宋亮教授学术报告

发布时间:2017年12月05日 作者:唐颖   消息来源:业务办    阅读次数:[]

学术报告:Maximal function characterizations for Hardy spaces associated to nonnegative self-adjoint operators on spaces of homogeneous type

报告人: 宋亮教授 中山大学

报告时间: 2017年12月7日(星期四)上午10:30开始

报告地点:数学院一楼小报告厅

摘要:Let $X$ be a metric measure space with a doubling measure and $L$ be a nonnegative self-adjoint operator acting on $L^2(X)$. Assume that $L$ generates an analytic semigroup $e^{-tL}$ whose kernels $p_t(x,y)$ satisfy Gaussian upper bounds but without any assumptions on the regularity of space variables $x$ and $y$.In this article we give an atomic decomposition for the Hardy spaces $ H^p_{L,max}(X)$ in terms of the nontangential maximal function associated with the heat semigroup of $L$, and hence we establish characterizations of Hardy spaces associated to an operator $L$, via an atomic decomposition or the nontangential maximal function.

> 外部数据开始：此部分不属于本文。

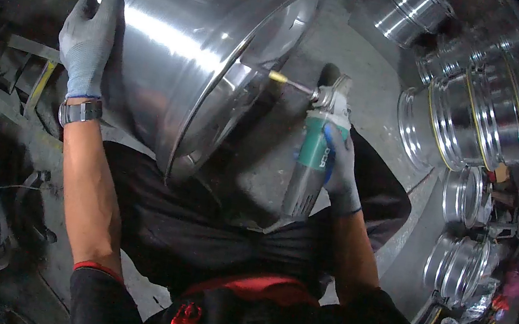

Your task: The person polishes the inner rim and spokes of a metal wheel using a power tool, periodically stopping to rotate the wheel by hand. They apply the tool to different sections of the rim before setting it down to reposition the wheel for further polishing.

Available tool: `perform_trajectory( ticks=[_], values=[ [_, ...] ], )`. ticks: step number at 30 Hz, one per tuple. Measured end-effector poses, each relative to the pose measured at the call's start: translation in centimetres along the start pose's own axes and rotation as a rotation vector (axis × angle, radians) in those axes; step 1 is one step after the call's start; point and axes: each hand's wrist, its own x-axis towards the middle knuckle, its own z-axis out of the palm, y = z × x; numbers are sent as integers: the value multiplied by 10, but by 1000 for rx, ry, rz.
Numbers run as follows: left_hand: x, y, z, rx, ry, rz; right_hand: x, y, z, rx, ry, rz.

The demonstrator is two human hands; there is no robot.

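A large shiny metal wheel rim [177,36] lies tilted above my lap, its open face turned right. My left hand [89,36], in a grey glove, rests against the rim's left side, thumb and fingers apart. My right hand [341,167], also gloved, is wrapped round the green and grey body of a power grinder [315,150]. From the grinder's head a thin shaft with a yellow tip [278,77] points left at the rim's open face. Whether the tip touches the metal cannot be made out.
Several polished rims [474,120] are stacked at the right, with smaller ones [455,268] below them. Another rim [414,14] stands at the top right. A metal frame [33,48] and dark parts lie at the left. Mixed items [517,281] fill the right edge.
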Motion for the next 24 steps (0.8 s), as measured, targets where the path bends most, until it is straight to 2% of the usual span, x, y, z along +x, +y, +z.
perform_trajectory(
  ticks=[2,4,6,10,13,16,24],
  values=[
    [-3,-5,0,4,-17,-18,0,-4,7,-55,70,-73],
    [-7,-6,7,28,72,70,0,-5,8,-73,88,-124],
    [-4,5,5,18,38,64,0,-11,14,-71,145,-184],
    [-1,22,4,63,44,82,-5,-5,12,-106,137,-195],
    [14,23,18,15,40,157,-7,-7,16,-66,191,-145],
    [17,17,25,3,51,167,-7,-11,18,-47,159,-63],
    [7,11,16,22,109,194,-12,-8,34,-103,234,-187]
  ],
)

We also obtain an equivalence of $ H^p_{L, max}(X)$ in terms of the radial maximal function. This is a joint work with Prof. Lixin Yan.

报告人简介:宋亮,中山大学教授,博士生导师,2016年国家优秀青年基金获得者。主要研究与微分算子相联系的调和分析理论以及非光滑区域上均匀化理论(Homogenization)。在Journal of Functional Analysis,Advance in Math., Math. Z. ,J. Anal. Math.等国际数学杂志上发表论文20余篇。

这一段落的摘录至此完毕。